§ **EXERCISE DETAILS**:
Repeat the listing exactly as given, omitting every image.

§ **PROVIDED MATERIAL**:
------------------------------------------------
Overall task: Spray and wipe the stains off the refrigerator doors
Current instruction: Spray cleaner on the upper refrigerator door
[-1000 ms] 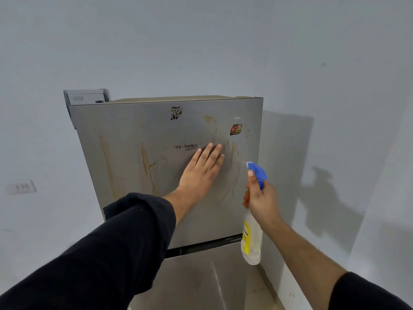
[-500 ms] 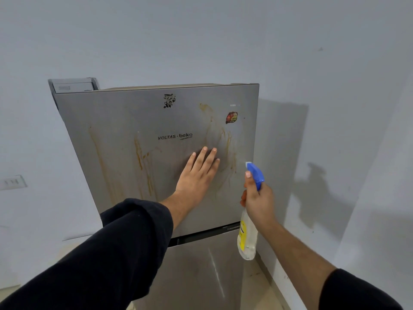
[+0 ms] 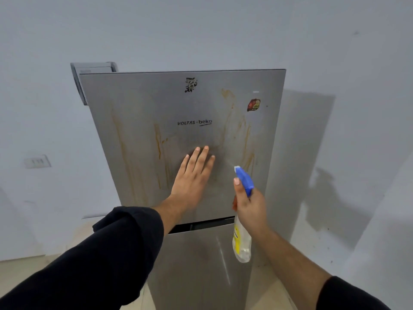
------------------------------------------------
§ **ANSWER TO THE EXERCISE**:
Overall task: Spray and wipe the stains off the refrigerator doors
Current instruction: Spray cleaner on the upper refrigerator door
[-1000 ms] 
[-500 ms] 
[+0 ms] 

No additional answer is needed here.